**WORK TO COMPLETE**
The required output is the lines below from the line containing "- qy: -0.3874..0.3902" to the line containing "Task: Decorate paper", inclusive, retyped exactly. No other lines belong in it.

**DATA SECTION**
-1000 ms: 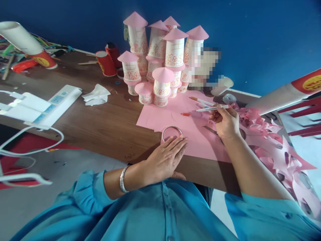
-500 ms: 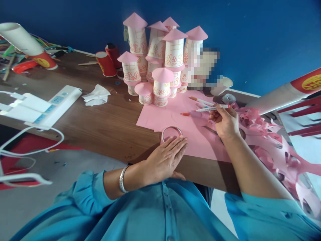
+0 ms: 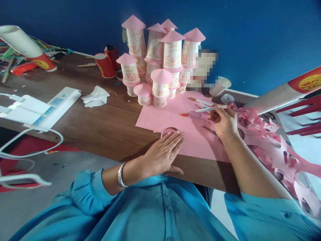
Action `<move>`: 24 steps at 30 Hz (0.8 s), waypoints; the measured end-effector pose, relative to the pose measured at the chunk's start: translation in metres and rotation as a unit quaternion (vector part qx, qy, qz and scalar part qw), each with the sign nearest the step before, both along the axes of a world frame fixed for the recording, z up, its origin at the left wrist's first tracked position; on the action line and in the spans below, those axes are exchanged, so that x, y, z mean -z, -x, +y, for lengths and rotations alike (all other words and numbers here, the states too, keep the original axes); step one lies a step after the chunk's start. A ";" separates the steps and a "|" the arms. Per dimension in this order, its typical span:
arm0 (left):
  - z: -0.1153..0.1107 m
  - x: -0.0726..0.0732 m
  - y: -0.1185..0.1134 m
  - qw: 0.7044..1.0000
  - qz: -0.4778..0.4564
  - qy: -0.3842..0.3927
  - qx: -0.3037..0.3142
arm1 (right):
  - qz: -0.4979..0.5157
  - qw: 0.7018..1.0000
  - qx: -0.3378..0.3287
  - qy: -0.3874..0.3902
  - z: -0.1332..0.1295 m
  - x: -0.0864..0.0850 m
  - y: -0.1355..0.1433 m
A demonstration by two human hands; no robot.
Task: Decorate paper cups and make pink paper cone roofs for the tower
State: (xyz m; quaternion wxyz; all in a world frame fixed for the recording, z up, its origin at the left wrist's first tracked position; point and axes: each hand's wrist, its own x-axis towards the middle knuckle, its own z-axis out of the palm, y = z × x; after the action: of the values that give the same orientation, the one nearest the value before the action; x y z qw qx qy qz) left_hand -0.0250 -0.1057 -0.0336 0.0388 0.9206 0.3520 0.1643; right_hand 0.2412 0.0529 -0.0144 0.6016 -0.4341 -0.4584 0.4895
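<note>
On the pink sheets (image 3: 200, 144), near the front of the table (image 3: 105, 134), lies a ring (image 3: 170, 127), its far arc showing beyond the fingertips of the left hand (image 3: 162, 154). That hand is laid out flat, back upward, its four fingers straight and close together over the near part of the ring, the thumb set apart toward the table's edge; a silver bracelet (image 3: 122, 175) circles its wrist. Farther right, the right hand (image 3: 224, 122) pinches a white pen (image 3: 207, 109) between thumb and fingers, the pen's red end by the knuckles and its other end pointing left; whether that end touches paper I cannot tell. Just beyond the pen lies a marker (image 3: 200, 101) with an orange-brown end, and left of the pen an orange cap (image 3: 184, 114) rests on the sheets. A dark blade (image 3: 209, 130) juts out beside the right hand, the rest of it hidden. Behind the sheets stand paper-cup towers (image 3: 173, 53) with pink cone roofs and drawn flowers. Right of them are a tipped cup (image 3: 220, 86), a roll of tape (image 3: 227, 98) and a heap of pink scraps (image 3: 271, 142). Toward the left lie a crumpled tissue (image 3: 96, 97) and a power strip (image 3: 62, 102), with a red cup (image 3: 105, 66) standing farther back, before the blue wall (image 3: 250, 40).
</note>
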 end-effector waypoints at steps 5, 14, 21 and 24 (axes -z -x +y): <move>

**SOLUTION TO THIS PROBLEM**
  - qy: -0.3874..0.3902
  - z: -0.1332..0.1295 m
  - x: -0.0864..0.0850 m
  - y: -0.1355..0.1433 m
A demonstration by two human hands; no robot.
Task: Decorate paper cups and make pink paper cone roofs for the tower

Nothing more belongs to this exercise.